Is there anyway to pass it the TypeHint or TypeInformation ?
s
Thanks @Ken Krugler @D. Draco O'Brien.
I tested it with my pojo ( Ran 2 asserts, from pojoTestUtils)
Copy code
1)assertSerializedAsPojo - passed.
2)assertSerializedAsPojoWithoutKryo - Failed with Exception.java.lang.AssertionError: java.lang.UnsupportedOperationException: Generic types have been disabled in the ExecutionConfig and type java.util.List is treated as a generic type.
	at org.apache.flink.types.PojoTestUtils.assertSerializedAsPojoWithoutKryo(PojoTestUtils.java:79)

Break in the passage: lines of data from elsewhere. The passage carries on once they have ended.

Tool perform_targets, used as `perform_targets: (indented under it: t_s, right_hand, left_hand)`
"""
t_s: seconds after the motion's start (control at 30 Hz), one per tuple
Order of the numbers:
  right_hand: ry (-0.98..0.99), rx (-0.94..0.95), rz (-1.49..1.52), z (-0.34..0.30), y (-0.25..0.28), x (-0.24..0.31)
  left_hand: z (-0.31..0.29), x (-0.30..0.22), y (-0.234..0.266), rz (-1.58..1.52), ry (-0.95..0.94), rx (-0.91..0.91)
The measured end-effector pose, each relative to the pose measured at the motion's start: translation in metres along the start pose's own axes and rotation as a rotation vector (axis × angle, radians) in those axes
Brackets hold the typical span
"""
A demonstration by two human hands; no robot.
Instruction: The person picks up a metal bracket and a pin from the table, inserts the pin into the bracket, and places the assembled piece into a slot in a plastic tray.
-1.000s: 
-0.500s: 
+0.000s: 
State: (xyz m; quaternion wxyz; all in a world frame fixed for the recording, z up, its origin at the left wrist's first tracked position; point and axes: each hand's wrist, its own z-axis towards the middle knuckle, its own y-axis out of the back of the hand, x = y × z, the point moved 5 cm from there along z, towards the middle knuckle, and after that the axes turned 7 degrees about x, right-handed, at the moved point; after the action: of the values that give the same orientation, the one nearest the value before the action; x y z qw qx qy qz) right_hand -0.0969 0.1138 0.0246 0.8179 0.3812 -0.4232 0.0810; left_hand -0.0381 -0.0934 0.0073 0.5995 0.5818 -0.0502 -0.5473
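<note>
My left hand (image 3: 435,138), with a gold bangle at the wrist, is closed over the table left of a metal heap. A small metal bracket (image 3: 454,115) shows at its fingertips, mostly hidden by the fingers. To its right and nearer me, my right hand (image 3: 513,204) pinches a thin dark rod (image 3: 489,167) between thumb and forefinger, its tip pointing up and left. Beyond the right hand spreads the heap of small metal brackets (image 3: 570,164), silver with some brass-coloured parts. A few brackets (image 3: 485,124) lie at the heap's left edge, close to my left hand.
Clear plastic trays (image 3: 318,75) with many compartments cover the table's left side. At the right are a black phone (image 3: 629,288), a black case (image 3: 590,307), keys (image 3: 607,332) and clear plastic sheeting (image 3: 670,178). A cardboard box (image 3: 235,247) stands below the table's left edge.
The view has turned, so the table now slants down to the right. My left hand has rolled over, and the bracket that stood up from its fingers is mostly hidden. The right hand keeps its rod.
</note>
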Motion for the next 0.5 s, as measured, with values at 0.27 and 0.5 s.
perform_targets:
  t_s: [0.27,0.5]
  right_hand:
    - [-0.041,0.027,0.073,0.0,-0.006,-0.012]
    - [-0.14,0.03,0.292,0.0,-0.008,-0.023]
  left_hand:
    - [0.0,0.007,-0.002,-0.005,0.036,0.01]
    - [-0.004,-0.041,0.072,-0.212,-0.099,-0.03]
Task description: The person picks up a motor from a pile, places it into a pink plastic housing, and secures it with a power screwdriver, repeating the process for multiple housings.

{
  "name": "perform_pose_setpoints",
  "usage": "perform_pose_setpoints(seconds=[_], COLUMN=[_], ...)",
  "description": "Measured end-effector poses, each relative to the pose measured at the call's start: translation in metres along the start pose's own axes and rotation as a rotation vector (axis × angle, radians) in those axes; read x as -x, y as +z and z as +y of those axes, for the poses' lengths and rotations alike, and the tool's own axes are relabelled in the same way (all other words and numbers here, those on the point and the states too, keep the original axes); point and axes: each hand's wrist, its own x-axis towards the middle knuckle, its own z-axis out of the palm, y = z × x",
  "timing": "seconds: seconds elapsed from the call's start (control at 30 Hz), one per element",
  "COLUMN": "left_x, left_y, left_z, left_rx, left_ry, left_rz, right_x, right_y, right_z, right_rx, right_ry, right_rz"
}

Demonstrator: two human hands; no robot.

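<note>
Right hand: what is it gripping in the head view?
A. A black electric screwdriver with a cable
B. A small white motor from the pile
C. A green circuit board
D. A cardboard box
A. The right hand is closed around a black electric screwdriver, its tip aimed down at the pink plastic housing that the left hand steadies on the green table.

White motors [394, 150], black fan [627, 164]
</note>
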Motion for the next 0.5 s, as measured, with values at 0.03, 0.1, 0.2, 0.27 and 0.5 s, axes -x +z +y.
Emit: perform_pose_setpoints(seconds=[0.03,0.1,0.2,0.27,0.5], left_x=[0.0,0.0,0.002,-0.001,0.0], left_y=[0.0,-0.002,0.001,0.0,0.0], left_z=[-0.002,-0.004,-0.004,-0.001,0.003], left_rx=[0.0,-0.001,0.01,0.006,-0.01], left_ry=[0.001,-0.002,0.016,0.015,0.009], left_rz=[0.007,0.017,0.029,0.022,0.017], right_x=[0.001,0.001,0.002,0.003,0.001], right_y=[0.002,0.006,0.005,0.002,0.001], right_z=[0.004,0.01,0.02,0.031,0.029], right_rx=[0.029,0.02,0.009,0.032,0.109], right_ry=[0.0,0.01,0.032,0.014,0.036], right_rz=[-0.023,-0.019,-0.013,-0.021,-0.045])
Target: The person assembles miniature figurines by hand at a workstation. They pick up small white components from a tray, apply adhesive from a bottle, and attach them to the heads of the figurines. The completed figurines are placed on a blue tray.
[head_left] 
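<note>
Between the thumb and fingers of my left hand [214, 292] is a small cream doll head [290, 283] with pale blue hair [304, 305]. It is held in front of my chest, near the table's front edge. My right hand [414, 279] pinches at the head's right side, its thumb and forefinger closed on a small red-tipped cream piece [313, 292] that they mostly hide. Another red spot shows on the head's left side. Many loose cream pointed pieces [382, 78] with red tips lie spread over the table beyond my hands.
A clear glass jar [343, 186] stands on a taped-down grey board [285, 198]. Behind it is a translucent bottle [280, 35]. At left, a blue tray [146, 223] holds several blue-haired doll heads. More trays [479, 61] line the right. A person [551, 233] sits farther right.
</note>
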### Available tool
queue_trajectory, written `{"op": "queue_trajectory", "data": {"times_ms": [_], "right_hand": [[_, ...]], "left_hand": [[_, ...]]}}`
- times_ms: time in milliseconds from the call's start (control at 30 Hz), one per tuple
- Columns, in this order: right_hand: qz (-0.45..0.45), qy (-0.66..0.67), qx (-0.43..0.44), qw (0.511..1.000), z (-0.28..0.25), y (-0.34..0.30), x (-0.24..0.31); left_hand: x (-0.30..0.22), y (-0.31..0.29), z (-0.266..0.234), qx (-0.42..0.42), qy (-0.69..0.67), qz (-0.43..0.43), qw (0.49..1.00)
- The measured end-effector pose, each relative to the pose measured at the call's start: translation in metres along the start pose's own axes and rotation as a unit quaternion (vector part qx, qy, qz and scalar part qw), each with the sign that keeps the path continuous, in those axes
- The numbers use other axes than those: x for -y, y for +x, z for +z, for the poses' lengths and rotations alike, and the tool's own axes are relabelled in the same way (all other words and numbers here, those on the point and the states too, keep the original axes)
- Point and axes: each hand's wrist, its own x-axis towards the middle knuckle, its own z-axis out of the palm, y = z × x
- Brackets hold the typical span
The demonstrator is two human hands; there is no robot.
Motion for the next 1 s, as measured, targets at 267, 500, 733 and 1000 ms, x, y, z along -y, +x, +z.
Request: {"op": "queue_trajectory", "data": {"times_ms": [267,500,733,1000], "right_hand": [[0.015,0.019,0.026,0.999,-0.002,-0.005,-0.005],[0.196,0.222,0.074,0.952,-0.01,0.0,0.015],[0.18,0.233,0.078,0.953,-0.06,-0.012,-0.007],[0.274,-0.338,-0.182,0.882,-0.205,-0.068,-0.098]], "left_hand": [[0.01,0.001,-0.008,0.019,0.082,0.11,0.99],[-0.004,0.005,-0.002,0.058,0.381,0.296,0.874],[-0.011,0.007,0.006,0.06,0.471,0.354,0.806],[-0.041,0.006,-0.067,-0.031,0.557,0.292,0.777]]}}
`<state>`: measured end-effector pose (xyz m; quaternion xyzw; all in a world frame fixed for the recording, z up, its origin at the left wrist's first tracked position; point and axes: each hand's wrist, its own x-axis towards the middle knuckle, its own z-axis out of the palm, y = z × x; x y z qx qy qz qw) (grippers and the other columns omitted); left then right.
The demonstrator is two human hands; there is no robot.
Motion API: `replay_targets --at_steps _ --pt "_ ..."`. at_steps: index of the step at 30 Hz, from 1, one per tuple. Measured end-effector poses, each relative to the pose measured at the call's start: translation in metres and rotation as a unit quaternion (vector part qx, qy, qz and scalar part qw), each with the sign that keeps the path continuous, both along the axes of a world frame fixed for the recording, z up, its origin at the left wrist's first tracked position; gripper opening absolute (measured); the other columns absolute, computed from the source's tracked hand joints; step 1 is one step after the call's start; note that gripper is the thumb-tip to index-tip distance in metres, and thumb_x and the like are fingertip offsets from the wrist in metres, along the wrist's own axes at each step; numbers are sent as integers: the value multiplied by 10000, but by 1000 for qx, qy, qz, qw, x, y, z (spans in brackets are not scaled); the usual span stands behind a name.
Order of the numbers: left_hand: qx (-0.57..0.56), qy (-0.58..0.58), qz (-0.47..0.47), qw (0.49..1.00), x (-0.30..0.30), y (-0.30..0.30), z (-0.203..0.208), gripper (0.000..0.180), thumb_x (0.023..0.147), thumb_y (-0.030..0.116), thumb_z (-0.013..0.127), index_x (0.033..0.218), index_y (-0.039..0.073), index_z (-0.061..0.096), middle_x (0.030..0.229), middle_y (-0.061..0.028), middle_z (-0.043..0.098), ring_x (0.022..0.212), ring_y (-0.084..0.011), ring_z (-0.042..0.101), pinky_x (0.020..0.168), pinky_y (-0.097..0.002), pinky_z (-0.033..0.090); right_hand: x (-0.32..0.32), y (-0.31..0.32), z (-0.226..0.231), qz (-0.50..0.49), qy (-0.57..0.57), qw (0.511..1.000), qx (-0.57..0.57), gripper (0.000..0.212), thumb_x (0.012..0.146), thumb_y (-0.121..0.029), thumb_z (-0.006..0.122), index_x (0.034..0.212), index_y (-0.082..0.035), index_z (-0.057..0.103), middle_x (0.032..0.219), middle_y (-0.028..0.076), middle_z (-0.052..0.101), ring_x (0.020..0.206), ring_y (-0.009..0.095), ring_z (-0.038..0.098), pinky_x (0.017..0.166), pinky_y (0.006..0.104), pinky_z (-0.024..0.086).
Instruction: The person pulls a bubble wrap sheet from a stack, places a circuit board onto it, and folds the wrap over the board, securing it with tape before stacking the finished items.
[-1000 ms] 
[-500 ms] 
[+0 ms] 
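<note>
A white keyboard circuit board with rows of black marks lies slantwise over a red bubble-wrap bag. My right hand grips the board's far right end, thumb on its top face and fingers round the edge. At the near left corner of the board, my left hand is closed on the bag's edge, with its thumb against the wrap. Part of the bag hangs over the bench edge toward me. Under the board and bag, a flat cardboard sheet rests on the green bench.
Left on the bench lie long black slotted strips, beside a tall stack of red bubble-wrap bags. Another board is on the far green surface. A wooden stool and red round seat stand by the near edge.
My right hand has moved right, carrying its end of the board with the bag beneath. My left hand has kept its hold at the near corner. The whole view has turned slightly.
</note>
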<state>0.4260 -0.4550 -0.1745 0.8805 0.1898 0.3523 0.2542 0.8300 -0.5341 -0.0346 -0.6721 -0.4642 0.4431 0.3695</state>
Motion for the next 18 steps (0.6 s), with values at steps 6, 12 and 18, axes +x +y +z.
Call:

Does this mean , some fields will be serialized with POJO serializer and some field will be kryo serialized???. (FYI we use flink 1.17)
d
In the absence of providing TypeHint and TypeInformation probably yes
What would be a good improvement to that library would be to allow TypeHint and TypeInfo to be passed along and respond accordingly.
Here is a detailed description of how TypeInfo and TypeHinting are applied: https://www.alibabacloud.com/blog/596626
Once again
Copy code
final TypeInfomation<Tuple2<Integer,Integer>> resultType = TypeInformation.of(new TypeHint<Tuple2<Integer,Integer>>(){});
You use TypeInformation for this special case. I believe the library test class is only going to tell you if the class without Hint or Type information can be serialized.
k
@Swaraj - the test failure means that the entire record will be serialized using Kryo.
@D. Draco O'Brien - You can use the
@TypeInfo
annotation on the
List
field in the record to avoid falling back to Kryo. See https://stackoverflow.com/questions/78046867/listt-member-of-pojo-flink-type for a good description of this. But note that it doesn’t work if the list has a generic parameter. You could probably create a custom Kryo or Flink serializer for better performance, but that’s non-trivial. So I’d suggest using a concrete class.
s
@Ken Krugler, assertSerializedAsPojo test was passed. AS per doc, atleast some fields of pojo should be serialiazed without kryo.
k
Hi @Swaraj - yes, sorry…I was using an older copy of ProjoTestUtils (prior to 1.16 this wasn’t public) which I had modified for my own testing. You’ll wind up with a PojoSerializer that contains a mix of Kryo and Flink serializers (e.g. StringSerializer, IntSerializer, PojoSerializer).